The business case for corporate investment in bitcoin’s underlying technology, the blockchain, is inevitable, according to a report.
Titled ‘Key Drivers, Emerging Trends, and Development in Corporate Banking,’ the study discussed how new competitors in the financial technology sector are overtaking corporate banks. It posed two key trends, Artificial Intelligence and Blockchain, the combination of which could serve corporates speedy financial services, including optimized utilization of supply chain, know your customer, identity management, and trading.
“The latest thinking in this area seeks to combine emerging technologies of AI and blockchain into a single proposition – the enormous, untapped source of data within blockchains being interrogated to unearth/create value, by AI,” the report read. “Big data providing the ‘quantity’ and blockchain – with its data capture, validation and assurance capabilities – the ‘quality’.”
Clients are the New Competition
Authors Finextra Research and Oracle Financial Services wrote that deployment of AI would see the launch of “cash management solutions” and the attainment of “governance and regulatory needs.” Such an infrastructural overhaul would require corporates to manage a massive amount of computational data while maintaining its integrity. Blockchain will be able to address such a challenge.
The authors added that it was likely for corporates to invest in a blockchain solution than seeking support from their banks. The statement followed a World Economic Forum research which predicted that blockchain platforms would store 10 percent of the world’s GDP in the next decade. The report added that central banks’ and monetary policies’ sluggishness was a roadblock before blockchain’s growth. But that was not deterring corporates from testing blockchain in their private sandbox environments.
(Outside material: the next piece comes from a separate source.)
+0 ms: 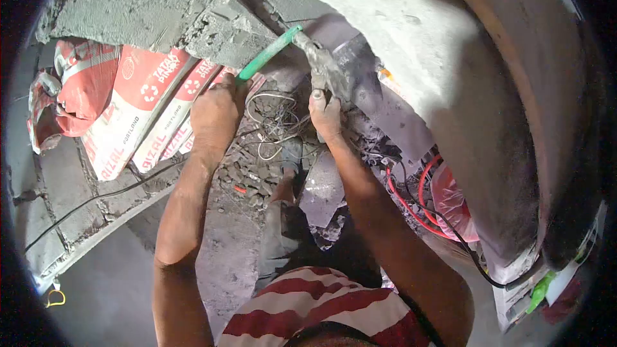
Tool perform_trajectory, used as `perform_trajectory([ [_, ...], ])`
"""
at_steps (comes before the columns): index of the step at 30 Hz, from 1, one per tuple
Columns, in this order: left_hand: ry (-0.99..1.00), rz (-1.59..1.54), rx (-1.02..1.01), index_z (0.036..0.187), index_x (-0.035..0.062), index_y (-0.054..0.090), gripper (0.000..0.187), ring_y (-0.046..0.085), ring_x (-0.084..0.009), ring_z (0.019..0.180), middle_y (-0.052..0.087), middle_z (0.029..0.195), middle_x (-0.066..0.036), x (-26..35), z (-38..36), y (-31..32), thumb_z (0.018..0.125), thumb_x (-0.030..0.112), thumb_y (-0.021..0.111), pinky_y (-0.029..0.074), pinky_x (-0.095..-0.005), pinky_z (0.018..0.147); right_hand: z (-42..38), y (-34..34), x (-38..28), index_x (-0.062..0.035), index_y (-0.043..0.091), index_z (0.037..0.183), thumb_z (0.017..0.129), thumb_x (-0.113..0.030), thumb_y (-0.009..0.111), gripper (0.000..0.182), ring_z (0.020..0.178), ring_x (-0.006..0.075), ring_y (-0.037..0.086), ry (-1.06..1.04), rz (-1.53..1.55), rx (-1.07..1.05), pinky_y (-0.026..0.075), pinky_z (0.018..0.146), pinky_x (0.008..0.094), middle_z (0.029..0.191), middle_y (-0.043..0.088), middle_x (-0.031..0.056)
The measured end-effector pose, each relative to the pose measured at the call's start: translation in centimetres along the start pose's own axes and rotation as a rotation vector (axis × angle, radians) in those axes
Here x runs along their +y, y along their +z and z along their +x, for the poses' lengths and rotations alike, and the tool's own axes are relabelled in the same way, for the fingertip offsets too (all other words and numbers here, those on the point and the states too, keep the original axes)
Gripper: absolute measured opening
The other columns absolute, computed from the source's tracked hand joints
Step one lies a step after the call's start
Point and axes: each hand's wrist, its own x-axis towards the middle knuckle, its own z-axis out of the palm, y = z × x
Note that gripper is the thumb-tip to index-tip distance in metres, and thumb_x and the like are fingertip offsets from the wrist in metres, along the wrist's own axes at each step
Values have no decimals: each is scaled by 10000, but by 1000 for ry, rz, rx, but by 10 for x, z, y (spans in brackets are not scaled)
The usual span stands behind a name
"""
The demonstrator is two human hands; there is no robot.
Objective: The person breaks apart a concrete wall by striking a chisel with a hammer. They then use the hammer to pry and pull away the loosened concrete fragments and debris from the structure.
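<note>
My left hand [217,110] is closed around the lower end of a straight green tube [270,54], which slants up and to the right. At its far end the tube meets a crumpled, dusty grey piece [321,67] that looks like cloth or plastic sheeting. My right hand [326,114] grips the lower part of this grey piece, thumb on top. Whether the tube and the piece are joined cannot be made out. Behind both hands rises a rough grey plastered ledge [238,33].
Red and white cement sacks [151,87] lean at the left. Tangled wire [276,122] and broken rubble [244,173] cover the ground between my arms. A red hose [411,202] and a black cable [472,250] run at the right, beside a curved pale wall [463,103].
</note>
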Motion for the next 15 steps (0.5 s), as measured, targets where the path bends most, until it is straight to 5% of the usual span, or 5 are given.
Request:
perform_trajectory([
  [2, 30, -31, 39, 902, 40, 630, 364, 644, -345, 559, 640, 646, -175, -2, 14, -4, 943, 394, 554, 497, -449, 485, 7, -10, -20, 63, 610, 1047, 909, -341, 600, 427, 850, 392, 635, 48, 35, -55, 476, 775, 448, 858, 637, 266],
  [4, 34, -16, -34, 918, 27, 633, 367, 642, -344, 558, 635, 638, -171, 0, 13, -13, 946, 384, 550, 495, -438, 487, -25, -15, -28, -33, 560, 843, 923, -577, 496, 554, 480, 202, 470, -397, -60, 320, 375, 461, 377, 560, 454, 32],
  [5, 38, -19, -20, 918, 27, 633, 367, 642, -344, 558, 635, 638, -171, 6, 15, -21, 946, 384, 550, 495, -438, 487, -25, -18, -25, -33, 560, 843, 923, -577, 496, 554, 480, 202, 470, -409, -60, 327, 375, 461, 377, 560, 454, 32],
  [8, 110, 31, -73, 957, 28, 622, 379, 654, -339, 589, 650, 682, -171, 22, 2, -44, 951, 398, 539, 505, -439, 504, -41, -20, 29, -69, 529, 799, 907, -627, 489, 570, 464, 116, 421, -50, 324, 190, 317, 440, 265, 569, 434, 2],
  [15, 79, 69, -17, 899, 33, 593, 355, 651, -342, 587, 655, 711, -173, -9, -8, -24, 955, 380, 542, 515, -437, 504, -58, -43, -11, -70, 511, 824, 931, -575, 489, 516, 495, 116, 422, -37, 340, -25, 319, 463, 270, 611, 448, 4],
])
That said, a bank had more hurdles than a corporate chain when it came to utilizing the digital ledger technology. That bought one more time against the other. For instance, tech companies such as IBM and Alibaba had filed more blockchain patents than Bank of America and MasterCard. Nevertheless, the BoA held the most at 82.
“Blockchain can facilitate the transfer of value (currency) of anything digital and could be deployed within a cash-pool to manage cash positions and liquidity requirements without the use of traditional bank infrastructure,” wrote Fintextra. “The corporate would have to invest in a blockchain solution and be able to manage it within their infrastructure, or banks might offer it as a dedicated service.”
Blockchain Not Ready, Anyway
The Finextra-Oracle report admitted that the business case for corporate investment in the blockchain would take more time. It could be due to the technology’s inherent issues, mostly related to its scalability in a distributed environment. Also, there are concerns raised about the blockchain’s potential use case over an already available database management technology.
breaking news as corporate America discovers that "blockchain tech" is just a slow fucking database https://t.co/dQwVXh1K5z
— Katherine Wu (@katherineykwu) November 12, 2018
“Banks are now working on various use cases leveraging the integrity of data that blockchain provides, thus creating a single ‘golden source’ that can be viewed by multiple parties. This is a key advantage,” reasoned Finextra.